The district contains forty objects classified as cultural and historical heritage by Russian Federal law, and additionally four objects classified as cultural and historical heritage of local importance. Most of these are churches built prior to 1917. These include the ensemble of the Antonievo-Siysky Monastery of the 17th century (the oldest survived building of the monastery, the Trinity Cathedral, was built in 1589–1606), the Transfiguration Cathedral in Kholmogory (1685–1691), and the wooden St. Peter and St. Paul church in the village of Ratonavolok (1722).

There are three state museums in the district: the Kholmogorsky District Museum in Kholmogory, the Mikhail Lomonosov Memorial Museum in the selo of Lomonosovo, located in the historical building of a school constructed in 1892 on the same place where the house of Lomonosov previously stood, and the Nikolay Rubtsov Yemetsky Local Museum in Yemetsk.
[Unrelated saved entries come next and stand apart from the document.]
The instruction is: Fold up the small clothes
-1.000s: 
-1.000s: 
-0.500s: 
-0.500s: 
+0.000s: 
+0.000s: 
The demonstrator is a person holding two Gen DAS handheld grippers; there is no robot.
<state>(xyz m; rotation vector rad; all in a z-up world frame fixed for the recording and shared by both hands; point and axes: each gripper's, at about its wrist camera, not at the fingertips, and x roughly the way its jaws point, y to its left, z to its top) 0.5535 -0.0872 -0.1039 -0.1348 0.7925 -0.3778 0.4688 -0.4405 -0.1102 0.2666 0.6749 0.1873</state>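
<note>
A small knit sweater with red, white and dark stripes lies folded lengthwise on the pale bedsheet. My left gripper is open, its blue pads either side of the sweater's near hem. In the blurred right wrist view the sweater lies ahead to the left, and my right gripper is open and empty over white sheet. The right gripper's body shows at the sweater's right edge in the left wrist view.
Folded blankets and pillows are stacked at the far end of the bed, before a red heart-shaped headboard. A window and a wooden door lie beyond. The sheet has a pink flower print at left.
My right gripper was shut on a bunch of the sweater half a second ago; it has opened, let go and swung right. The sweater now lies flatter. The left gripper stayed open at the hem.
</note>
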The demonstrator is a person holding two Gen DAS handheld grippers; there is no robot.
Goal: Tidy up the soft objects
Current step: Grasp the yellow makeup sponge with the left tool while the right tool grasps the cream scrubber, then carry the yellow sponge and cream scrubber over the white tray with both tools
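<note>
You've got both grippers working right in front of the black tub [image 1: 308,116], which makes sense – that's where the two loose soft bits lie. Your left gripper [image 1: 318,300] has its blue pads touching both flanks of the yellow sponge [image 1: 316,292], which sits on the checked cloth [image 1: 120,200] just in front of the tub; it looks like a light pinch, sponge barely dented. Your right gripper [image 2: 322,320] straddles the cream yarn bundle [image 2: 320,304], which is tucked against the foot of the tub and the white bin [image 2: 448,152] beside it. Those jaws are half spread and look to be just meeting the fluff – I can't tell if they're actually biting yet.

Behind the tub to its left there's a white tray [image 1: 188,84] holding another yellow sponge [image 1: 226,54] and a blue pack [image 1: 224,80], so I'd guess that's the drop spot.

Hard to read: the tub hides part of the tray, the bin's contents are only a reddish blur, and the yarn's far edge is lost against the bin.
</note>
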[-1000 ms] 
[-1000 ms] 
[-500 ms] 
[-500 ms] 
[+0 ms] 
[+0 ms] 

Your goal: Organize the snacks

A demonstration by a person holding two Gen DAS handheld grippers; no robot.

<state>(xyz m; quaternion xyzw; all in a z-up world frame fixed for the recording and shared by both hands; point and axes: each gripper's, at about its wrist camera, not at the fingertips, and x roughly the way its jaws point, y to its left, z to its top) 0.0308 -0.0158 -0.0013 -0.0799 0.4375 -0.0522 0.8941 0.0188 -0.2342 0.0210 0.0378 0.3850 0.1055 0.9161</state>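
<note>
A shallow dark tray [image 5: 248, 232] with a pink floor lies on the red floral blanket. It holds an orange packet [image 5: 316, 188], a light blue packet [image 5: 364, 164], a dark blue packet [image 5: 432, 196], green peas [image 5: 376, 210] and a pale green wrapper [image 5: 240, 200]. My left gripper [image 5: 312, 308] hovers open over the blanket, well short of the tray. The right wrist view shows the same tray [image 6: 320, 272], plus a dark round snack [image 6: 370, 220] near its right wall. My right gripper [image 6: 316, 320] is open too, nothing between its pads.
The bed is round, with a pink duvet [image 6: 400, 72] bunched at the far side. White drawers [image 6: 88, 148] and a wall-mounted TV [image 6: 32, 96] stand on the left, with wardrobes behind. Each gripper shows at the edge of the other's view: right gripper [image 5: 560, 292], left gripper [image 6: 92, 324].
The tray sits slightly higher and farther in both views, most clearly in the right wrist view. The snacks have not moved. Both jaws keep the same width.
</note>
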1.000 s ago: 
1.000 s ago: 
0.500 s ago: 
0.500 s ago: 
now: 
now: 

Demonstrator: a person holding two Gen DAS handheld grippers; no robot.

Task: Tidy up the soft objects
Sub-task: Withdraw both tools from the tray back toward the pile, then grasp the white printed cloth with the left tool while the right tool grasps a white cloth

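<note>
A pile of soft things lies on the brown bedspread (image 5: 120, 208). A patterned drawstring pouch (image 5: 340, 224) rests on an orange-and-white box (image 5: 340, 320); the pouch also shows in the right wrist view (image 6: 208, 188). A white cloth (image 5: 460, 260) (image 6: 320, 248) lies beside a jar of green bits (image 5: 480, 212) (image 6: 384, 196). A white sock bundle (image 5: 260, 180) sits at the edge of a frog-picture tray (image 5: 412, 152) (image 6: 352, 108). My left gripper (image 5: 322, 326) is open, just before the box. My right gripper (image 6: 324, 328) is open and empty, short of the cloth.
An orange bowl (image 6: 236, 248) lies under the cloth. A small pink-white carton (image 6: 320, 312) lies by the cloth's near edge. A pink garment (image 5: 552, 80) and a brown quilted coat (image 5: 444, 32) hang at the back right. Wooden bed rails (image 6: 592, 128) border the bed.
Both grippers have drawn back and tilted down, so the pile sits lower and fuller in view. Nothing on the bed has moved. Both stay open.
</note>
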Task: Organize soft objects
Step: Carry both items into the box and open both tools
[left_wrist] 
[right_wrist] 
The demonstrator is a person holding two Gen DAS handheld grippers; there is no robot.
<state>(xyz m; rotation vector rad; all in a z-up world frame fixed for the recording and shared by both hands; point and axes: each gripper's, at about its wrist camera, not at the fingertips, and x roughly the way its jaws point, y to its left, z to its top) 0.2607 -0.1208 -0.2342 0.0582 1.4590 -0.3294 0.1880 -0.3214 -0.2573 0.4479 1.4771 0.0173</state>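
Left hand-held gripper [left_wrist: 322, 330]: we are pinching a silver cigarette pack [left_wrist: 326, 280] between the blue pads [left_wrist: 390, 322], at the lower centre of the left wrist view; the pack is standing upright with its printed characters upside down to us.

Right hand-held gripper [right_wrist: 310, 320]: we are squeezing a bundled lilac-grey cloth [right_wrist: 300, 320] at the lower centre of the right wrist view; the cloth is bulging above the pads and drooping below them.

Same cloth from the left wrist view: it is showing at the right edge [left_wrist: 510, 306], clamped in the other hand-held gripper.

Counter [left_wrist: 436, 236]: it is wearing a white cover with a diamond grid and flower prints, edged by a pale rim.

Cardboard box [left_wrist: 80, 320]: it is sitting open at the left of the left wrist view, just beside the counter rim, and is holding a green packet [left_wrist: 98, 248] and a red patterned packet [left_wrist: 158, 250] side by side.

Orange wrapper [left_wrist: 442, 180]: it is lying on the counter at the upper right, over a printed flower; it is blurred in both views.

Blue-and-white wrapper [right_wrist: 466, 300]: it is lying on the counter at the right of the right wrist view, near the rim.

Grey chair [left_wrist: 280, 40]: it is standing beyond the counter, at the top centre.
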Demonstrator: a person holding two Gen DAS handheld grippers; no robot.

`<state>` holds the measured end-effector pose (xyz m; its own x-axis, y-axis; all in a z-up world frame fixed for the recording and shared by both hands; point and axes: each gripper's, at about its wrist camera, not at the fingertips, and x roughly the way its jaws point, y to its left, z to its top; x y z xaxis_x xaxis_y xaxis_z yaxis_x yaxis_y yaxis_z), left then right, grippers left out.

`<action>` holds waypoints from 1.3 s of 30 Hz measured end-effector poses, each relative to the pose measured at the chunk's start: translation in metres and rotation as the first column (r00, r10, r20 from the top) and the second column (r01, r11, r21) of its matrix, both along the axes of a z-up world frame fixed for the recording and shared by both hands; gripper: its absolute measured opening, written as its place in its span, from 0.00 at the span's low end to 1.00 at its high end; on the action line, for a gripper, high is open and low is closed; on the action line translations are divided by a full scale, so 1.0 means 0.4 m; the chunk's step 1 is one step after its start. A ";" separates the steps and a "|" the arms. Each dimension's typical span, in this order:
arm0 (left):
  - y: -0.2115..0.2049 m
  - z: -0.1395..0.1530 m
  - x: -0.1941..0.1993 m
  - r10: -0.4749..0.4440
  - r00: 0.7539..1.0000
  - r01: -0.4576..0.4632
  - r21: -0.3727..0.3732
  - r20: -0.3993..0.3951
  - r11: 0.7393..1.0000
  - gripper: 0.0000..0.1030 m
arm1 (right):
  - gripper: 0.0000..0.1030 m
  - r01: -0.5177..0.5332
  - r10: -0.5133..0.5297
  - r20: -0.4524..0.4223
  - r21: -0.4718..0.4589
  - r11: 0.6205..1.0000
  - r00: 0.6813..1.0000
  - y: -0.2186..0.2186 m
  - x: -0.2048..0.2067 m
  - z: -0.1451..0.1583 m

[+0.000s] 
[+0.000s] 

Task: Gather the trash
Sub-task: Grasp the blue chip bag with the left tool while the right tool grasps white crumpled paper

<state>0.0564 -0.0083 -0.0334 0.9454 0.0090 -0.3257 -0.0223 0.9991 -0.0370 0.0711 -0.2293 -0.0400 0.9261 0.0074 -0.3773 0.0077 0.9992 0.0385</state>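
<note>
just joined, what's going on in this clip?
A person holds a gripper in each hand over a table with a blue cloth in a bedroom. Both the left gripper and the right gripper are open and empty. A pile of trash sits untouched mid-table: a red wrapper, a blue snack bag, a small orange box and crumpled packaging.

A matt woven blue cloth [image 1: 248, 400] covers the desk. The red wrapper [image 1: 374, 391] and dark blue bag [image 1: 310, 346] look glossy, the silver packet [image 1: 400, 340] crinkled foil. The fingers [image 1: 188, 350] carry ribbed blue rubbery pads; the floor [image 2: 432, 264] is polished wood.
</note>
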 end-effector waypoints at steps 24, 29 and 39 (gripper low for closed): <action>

There is a local museum in the selo of Rakula.

In Kholmogory, the craft of Kholmogory bone carving was developed in the 17th century. Bone carvings from Kholmogory were notable for excellent craftsmanship and perfected technique. The best carving masters from Kholmogory were invited to work in the Kremlin Armory, which performed orders for the Tsar's court. The handicraft reached its peak under the reign of Peter the Great. Currently, the carving is being performed at the Lomonosov Bone Carving Factory. Famous Russian sculptor Fedot Shubin started his career in Kholmogory as a walrus ivory carver.

==Notable people==
- Mikhail Lomonosov, a Russian polymath, generally considered to be the creator of the basis of the modern literary Russian language, was born in 1711 in the village of Denisovka (later renamed Lomonosovo in his honor) close to Kholmogory.

Other notable people born within modern district limits include:
- Fedot Shubin (1740, close to Kholmogory), sculptor.
- Nikolay Rubtsov (1936, Yemetsk), poet.

All of them left the area relatively early to pursue their careers elsewhere.